I took up a new sport in BJJ and started this to help me heal from my significant trauma. I have spent years of my life building walls and damage, and the effects on my 48-year-old mind and body are profound.
I ruined relationships, including the one I had with myself.
Now, I am working to fix my most important one, and it doesn’t come easy.
I have a few goals remaining, and I intend to see them through, but I can’t achieve shit until I see some sustainable progress inside of me.
Today, I talked with my BJJ coach, who pulled me into his office and listened to my pain. He asked me last week why I started BJJ, and I didn’t have an immediate answer. I gave it some thought and told him what I had written earlier. I started this journey to heal.
To help heal my anger, my lack of self-control, my inability to be present and enjoy the moment, my instinct to isolate and withdraw from people, and to learn how to thrive under intense pressure.

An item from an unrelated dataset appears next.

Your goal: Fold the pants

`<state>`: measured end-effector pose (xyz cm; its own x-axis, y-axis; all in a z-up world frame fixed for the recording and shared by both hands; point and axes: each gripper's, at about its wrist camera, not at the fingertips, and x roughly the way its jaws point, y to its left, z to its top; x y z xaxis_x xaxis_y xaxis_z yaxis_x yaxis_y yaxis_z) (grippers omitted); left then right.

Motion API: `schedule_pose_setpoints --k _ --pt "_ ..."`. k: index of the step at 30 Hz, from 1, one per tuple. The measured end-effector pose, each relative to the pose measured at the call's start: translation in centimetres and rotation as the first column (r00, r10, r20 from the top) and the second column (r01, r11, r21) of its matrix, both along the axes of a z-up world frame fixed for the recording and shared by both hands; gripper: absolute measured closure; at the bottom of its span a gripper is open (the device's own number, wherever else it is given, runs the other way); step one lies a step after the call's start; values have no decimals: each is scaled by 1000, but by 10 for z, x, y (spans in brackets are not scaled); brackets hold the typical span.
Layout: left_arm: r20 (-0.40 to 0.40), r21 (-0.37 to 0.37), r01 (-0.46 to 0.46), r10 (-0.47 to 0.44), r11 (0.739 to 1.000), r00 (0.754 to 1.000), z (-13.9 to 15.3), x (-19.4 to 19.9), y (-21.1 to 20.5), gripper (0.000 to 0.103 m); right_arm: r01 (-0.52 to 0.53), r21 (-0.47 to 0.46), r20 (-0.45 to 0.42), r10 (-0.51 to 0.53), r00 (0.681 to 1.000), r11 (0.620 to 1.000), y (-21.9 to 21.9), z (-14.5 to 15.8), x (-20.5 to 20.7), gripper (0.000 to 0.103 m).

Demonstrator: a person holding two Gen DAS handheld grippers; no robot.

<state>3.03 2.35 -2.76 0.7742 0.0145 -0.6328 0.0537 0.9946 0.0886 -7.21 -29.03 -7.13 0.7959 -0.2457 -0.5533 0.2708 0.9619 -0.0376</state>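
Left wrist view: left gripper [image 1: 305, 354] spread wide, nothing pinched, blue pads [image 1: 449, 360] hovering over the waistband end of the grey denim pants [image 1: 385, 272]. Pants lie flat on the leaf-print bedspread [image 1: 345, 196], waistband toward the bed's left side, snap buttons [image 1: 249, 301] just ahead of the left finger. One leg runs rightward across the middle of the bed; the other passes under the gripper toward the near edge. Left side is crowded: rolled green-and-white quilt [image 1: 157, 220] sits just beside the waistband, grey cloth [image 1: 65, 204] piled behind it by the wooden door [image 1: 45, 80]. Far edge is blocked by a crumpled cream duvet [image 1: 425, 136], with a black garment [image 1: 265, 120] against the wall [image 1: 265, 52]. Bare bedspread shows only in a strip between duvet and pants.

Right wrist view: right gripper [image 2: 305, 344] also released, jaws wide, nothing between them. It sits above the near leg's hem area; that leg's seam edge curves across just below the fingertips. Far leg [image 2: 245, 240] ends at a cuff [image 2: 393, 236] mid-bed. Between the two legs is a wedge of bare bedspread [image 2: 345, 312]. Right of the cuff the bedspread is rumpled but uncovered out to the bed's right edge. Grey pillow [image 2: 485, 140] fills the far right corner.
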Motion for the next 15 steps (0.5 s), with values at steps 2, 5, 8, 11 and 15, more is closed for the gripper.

I told him I wasn’t ready to compete yet because I had always taken my hobbies to that extreme. I can’t remember a single time I did anything physical without the intention of competing and winning. I am an athlete, and that mindset is hard to break, but I need to break it because I am desperate to enjoy something without giving myself a pressure cooker mentality with it.

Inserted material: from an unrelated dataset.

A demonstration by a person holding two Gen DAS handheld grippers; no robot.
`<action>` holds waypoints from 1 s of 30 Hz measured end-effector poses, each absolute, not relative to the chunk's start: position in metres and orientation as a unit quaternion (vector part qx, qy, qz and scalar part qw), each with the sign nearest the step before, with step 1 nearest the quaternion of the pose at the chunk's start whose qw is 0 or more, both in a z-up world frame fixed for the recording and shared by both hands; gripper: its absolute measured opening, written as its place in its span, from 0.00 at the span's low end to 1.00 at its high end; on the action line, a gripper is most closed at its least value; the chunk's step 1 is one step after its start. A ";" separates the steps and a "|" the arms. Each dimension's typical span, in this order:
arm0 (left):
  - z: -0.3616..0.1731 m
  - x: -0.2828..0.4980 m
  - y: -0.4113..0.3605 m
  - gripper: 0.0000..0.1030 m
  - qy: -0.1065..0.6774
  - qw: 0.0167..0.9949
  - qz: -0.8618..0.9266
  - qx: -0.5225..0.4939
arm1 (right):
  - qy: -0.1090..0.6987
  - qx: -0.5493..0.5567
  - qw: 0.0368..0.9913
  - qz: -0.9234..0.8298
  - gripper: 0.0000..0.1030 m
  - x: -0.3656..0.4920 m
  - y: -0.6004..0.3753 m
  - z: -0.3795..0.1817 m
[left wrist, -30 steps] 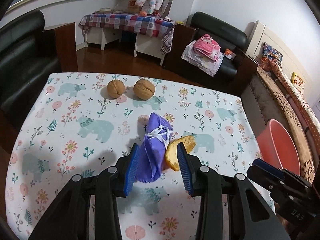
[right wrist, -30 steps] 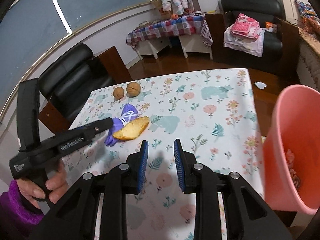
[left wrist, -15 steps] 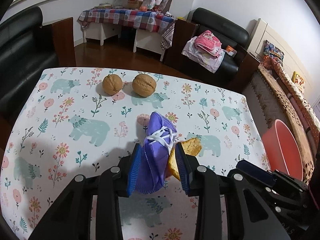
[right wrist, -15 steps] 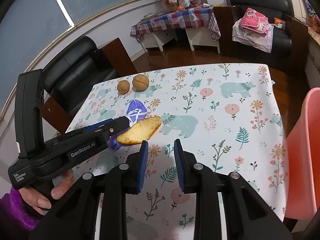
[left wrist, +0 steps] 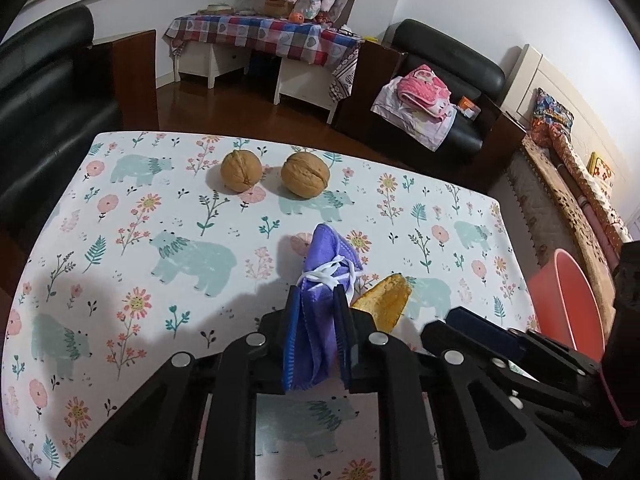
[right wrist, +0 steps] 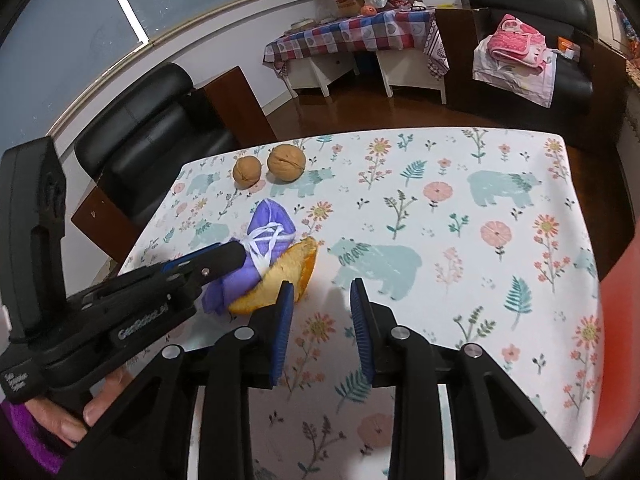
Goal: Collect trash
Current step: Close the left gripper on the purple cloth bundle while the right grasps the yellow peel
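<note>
Since a second ago my left gripper (left wrist: pixel 316 332) has been closing, and now its fingers (left wrist: pixel 291 332) are pinching the purple face mask (left wrist: pixel 316 320), which was just lying loose between them before. It's soft pleated fabric, rolled into a bundle and tied with its own white ear loops. Its long axis runs straight away from me, along the fingers, far end toward the two walnuts (left wrist: pixel 241 170). It sits near the middle of the bench (left wrist: pixel 120 240), on a cloth printed with bears and flowers.

My right gripper (right wrist: pixel 322 312) slid in closer and its fingers have just been opening a bit; they're spread with nothing between them, only tablecloth.

Just beside the mask on its right is an orange peel (left wrist: pixel 386 300), a curved wedge with a pithy inside. My right camera shows it touching the mask and angled up toward the right; the left camera only catches its tip. The left camera shows the round red bin (left wrist: pixel 564 300) off the bench's right edge; the right one gets a sliver. Only the right camera shows my left hand (right wrist: pixel 76 412) on the handle.
</note>
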State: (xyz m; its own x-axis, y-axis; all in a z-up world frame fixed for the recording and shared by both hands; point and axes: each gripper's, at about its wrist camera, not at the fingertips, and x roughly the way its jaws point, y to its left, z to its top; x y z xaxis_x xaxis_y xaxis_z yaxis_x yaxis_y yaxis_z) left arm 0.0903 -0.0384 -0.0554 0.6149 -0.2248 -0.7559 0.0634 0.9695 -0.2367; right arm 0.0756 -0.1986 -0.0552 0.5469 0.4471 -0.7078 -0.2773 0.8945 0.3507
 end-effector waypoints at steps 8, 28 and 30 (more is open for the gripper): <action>-0.050 0.086 -0.030 0.14 0.427 0.896 -0.078 -0.096 | 0.436 0.105 0.871 0.203 0.36 0.092 -0.187 -0.061; -0.049 0.071 0.002 0.12 0.424 0.894 -0.074 -0.127 | 0.429 0.082 0.879 0.190 0.36 0.099 -0.171 -0.071; -0.050 0.069 0.004 0.11 0.425 0.893 -0.073 -0.129 | 0.431 0.086 0.878 0.193 0.36 0.100 -0.171 -0.071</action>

What he said next moved me, and I wasn’t expecting it.
He said, “you are a part of this team; we need you here. Even if you aren’t ready to compete, you are important to help others get ready.”

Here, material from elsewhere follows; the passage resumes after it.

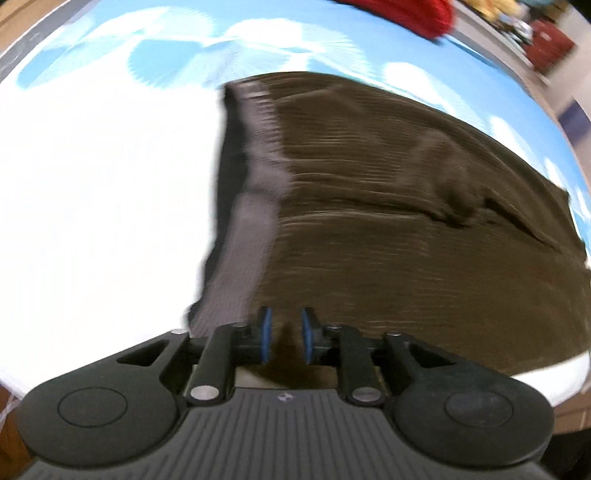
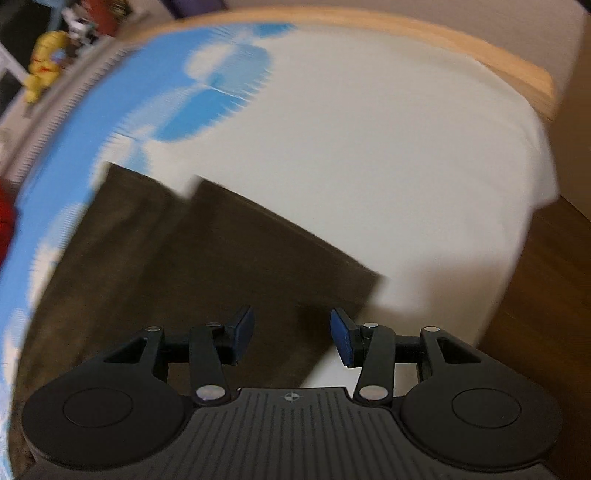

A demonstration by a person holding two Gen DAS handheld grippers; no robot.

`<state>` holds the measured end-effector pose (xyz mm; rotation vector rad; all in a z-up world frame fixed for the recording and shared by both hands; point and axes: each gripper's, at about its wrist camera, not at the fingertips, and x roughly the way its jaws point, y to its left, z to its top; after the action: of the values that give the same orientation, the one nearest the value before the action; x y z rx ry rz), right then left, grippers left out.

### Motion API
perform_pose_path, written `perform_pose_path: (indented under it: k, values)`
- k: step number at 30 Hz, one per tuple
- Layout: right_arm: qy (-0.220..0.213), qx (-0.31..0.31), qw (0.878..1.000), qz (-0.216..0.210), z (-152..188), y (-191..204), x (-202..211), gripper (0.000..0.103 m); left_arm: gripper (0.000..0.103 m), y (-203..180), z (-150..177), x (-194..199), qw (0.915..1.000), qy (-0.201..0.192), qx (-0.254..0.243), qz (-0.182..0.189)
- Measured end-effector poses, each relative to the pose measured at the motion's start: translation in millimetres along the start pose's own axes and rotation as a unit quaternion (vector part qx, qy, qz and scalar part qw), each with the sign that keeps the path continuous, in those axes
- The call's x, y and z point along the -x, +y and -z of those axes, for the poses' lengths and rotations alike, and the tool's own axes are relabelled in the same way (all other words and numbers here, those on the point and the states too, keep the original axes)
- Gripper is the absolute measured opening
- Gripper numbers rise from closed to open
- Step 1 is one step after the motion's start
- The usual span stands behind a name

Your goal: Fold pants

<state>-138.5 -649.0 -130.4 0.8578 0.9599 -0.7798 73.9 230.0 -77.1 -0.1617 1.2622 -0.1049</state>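
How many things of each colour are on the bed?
Brown: 1, the pants
Red: 1, a cloth at the far edge
Total: 2, lying on the blue and white sheet

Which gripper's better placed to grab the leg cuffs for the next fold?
Right, probably. The right gripper hovers open above the pants beside the two cuff ends. The left gripper is by the grey waistband, jaws narrowly apart, nothing between them.
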Motion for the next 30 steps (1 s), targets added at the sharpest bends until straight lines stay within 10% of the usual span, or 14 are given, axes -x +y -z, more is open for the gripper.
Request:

He continued, “it’s ok to be sad; I get it. Allow yourself to feel it, and don’t try to fight it.”
I looked down and cried a little, and he hugged me.
I never had a father figure, and this man is ten years younger than I am, so I don’t look to him like a father or my older brother, but I respect him for what he does and how he leads.
Hearing “you are needed” was — not to sound redundant — just what was needed at that time.
I guess that made me understand my importance in this life a little more than I give myself credit for. I don’t always feel appreciated, valued, and cared for despite knowing people do care for me. Mental illness is a bitch like that. You can rationally know you are loved but irrationally feel you are not.
I said, “I want to be ok, that’s all.”
“What if you will never be ok?”
That is a realistic question to ask. What if I am not? How do I equip myself to handle when I am not okay, so I don’t degrade into wanting to end my life?
Allow yourself to feel.
The Buddhist Philosophy of suffering comes to mind.
Suffering is inevitable.
Accepting life’s imperfections helps relieve suffering.
Living in the present can help relieve suffering.
Feel, accept, and be aware.
Three seemingly easy tasks that many of us fail at time and time again.
This is the answer to healing, it is elusive, but it will happen.